▶ **Exercise directions**
Produce an exact copy of the first line of the data below and each line after it, please, up to and including the one with "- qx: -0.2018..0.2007".

▶ **Provided material**
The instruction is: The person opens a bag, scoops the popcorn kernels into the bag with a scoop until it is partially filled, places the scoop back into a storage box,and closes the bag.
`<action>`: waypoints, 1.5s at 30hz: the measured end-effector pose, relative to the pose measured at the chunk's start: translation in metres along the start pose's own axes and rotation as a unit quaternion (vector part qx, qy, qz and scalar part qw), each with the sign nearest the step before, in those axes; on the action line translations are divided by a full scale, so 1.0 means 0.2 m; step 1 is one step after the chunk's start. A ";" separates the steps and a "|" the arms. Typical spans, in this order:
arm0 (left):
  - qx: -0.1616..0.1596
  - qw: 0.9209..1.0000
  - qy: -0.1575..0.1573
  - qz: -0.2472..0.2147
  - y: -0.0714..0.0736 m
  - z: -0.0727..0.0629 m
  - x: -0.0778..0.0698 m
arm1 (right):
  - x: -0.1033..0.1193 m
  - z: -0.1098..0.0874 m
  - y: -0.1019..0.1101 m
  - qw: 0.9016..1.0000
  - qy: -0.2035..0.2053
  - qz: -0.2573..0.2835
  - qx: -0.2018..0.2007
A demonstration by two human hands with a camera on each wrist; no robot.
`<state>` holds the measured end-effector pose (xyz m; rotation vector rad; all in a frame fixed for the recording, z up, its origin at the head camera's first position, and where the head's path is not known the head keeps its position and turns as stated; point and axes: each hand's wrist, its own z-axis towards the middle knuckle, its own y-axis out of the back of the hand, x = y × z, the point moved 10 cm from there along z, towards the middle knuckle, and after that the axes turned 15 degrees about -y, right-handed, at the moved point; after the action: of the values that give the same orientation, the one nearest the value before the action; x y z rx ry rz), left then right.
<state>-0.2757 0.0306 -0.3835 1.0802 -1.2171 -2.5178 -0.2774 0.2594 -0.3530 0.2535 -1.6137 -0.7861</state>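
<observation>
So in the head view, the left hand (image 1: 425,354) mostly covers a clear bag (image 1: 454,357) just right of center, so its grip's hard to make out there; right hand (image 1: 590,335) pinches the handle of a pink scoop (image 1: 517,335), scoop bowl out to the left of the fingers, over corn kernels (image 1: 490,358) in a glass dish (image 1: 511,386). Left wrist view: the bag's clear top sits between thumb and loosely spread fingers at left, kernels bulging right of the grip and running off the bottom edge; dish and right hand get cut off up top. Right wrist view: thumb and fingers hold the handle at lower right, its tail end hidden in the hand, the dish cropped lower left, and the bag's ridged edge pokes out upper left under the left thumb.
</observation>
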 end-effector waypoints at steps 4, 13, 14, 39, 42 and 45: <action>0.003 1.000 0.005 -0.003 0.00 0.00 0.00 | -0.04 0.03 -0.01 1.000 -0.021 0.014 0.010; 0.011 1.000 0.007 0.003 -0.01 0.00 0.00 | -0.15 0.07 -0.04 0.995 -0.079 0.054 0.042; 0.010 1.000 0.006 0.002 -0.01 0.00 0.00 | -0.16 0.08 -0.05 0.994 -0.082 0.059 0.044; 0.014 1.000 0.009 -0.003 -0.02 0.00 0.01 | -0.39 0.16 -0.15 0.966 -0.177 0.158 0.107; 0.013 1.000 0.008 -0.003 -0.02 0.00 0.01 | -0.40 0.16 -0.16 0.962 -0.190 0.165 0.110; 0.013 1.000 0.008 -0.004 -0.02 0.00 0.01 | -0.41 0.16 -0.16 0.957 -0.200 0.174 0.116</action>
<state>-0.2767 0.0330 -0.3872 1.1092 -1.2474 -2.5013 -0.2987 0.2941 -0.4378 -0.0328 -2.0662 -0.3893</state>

▶ **Task output**
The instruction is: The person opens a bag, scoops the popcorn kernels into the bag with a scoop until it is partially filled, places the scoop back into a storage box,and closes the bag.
`<action>`: waypoints, 1.5s at 30hz: the measured end-effector pose, relative to the pose measured at the chunk's start: translation in metres along the start pose's own axes and rotation as a unit quaternion (vector part qx, qy, qz and scalar part qw), each with the sign nearest the step before, in those axes; on the action line translations are divided by a full scale, so 1.0 means 0.2 m; step 1 is one step after the chunk's start. A ";" separates the steps and a "|" the arms. Typical spans, in this order:
arm0 (left):
  - qx: -0.1616..0.1596
  - qw: 0.9209..1.0000
  - qy: -0.1575..0.1573
  - qz: -0.2472..0.2147
  - y: -0.0714..0.0736 m
  - z: -0.0727..0.0629 m
  - x: -0.0778..0.0698 m
arm1 (right):
  - x: -0.1033..0.1193 m
  - z: -0.1098..0.0874 m
  - y: -0.1019..0.1101 m
  - qw: 0.9016..1.0000
  - qy: -0.2035..0.2053
  - qz: -0.2573..0.2835
  - qx: -0.2018..0.2007

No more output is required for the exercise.